Possiamo dunque tranquillamente immaginare la nostra vita come un libro. Ogni giorno contribuiamo a scriverne una parte e i nostri ricordi sono le pagine che lo compongono. Possiamo rileggere questi ricordi quando vogliamo, ma a volte nel processo di reminiscenza troviamo degli spazi o delle pagine bianche. Ricordare permette di contribuire a riscrivere parti che non sono state scritte in una narrazione coerente di ciò che siamo.
Ma la memoria non è solo passato. Alcuni studi di Schachter mostrano chiaramente come, la stessa attività cerebrale sottostante il processo di ricordo episodico si attiva anche quando ci viene chiesto di immaginare situazioni future. Anche se possiamo pensare all’ episodic future thinking, letteralmente il pensare ad episodi futuri, come frutto della nostra immaginazione ex nihilo , questi hanno una solida base nei nostri ricordi ed esperienze passate. Non ricordiamo solo per sapere ciò che siamo. Ricordiamo per sapere ciò che saremo.

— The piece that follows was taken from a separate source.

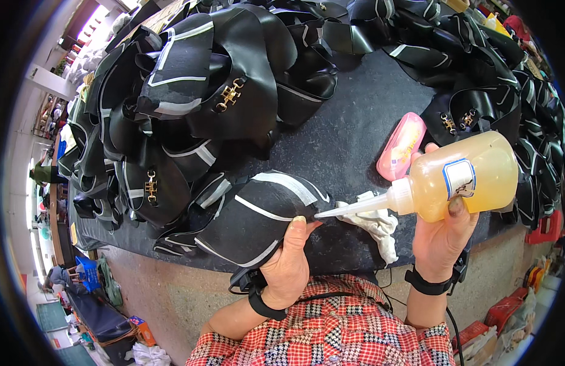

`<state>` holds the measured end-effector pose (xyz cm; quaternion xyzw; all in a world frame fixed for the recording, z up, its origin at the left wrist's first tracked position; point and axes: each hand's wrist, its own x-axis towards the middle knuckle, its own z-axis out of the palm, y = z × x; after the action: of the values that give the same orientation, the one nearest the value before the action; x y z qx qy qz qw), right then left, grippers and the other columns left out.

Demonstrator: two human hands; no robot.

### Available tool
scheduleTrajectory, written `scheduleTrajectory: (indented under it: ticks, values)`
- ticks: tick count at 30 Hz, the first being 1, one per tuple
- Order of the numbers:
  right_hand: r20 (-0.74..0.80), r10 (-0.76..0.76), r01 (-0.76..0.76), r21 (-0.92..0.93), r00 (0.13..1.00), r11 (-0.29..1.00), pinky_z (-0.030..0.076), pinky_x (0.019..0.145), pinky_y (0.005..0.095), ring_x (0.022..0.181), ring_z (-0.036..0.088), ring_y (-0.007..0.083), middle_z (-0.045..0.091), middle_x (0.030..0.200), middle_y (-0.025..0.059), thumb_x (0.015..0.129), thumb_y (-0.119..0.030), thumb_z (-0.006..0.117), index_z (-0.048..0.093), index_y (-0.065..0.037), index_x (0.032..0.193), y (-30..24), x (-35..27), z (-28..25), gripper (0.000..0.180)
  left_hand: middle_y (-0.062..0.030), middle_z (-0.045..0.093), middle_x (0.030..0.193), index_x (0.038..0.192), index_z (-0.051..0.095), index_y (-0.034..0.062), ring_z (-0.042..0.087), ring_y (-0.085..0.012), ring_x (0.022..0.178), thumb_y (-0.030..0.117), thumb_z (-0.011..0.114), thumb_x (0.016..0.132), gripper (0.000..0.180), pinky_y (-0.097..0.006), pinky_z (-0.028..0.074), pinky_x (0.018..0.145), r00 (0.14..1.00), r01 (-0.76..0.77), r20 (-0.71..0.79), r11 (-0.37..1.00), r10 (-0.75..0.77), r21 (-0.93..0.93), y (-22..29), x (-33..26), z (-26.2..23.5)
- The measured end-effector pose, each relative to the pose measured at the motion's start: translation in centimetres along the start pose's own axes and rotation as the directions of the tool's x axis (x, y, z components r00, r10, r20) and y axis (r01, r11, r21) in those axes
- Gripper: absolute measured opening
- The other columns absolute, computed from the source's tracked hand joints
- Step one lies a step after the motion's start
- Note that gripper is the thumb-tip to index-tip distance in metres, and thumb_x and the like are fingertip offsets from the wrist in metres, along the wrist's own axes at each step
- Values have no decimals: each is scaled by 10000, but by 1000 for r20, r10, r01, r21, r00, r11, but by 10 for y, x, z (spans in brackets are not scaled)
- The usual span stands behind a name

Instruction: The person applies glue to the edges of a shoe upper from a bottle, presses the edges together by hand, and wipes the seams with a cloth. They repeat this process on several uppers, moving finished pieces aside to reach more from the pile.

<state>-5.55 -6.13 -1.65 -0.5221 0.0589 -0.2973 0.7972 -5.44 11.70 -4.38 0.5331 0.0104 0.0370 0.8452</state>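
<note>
My left hand [288, 262] pinches the edge of a black shoe upper [239, 229], its thumb on top near the edge. White tape strips run across the upper's exposed inner side. In my right hand [441, 238] is a clear squeeze bottle [487, 165] of yellowish liquid, tilted nearly level and wrapped by my fingers. Its long white nozzle [355, 210] points left, and the tip meets the upper's edge just beyond my left thumb. A crumpled white cloth [380, 229] lies beneath the nozzle. Beyond the bottle's neck sits a pink package [401, 146].
Piles of black shoe uppers [246, 91], several with gold buckles, cover the left and far side of the dark table [355, 116]. More uppers [478, 49] lie at the right. Below the table's right side stand red containers [505, 308]. A cable hangs by my right wrist.
</note>
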Motion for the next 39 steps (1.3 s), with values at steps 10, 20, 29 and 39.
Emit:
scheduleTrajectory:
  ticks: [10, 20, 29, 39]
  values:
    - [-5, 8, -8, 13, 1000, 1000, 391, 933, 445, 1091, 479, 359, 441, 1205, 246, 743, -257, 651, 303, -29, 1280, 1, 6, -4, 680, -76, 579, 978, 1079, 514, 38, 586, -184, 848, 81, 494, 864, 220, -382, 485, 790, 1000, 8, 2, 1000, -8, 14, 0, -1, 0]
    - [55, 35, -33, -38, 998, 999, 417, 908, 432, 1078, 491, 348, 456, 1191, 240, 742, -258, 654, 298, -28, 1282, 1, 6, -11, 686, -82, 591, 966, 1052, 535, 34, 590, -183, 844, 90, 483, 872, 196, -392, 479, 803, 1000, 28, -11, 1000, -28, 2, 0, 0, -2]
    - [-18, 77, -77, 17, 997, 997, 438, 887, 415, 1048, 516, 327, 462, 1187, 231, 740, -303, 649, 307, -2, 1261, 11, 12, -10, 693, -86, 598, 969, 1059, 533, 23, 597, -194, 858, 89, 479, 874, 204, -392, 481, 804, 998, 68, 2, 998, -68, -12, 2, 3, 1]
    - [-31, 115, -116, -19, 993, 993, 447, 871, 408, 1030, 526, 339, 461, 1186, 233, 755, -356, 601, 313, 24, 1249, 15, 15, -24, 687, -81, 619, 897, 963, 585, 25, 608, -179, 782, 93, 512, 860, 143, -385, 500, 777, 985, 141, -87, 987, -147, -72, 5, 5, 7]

Insomma, non si tratta solo di una ricorrenza celebrativa. Il Giorno della Memoria ci riguarda tutti.
Per capire chi siamo stati. E chi saremo.
Per saperne di più:
Pascale Piolino , Béatrice Desgranges , Karim Benali & Francis Eustache(2002) Episodic and semantic remote autobiographical memory in ageing, Memory, 10:4, 239-257
Prosenc, I. (2018). La narrazione della memoria nell’opera di Primo Levi. Ars & Humanitas, 12(2), 203.
Schacter, D., Addis, D. & Buckner, R. Remembering the past to imagine the future: the prospective brain. Nat Rev Neurosci 8, 657–661 (2007).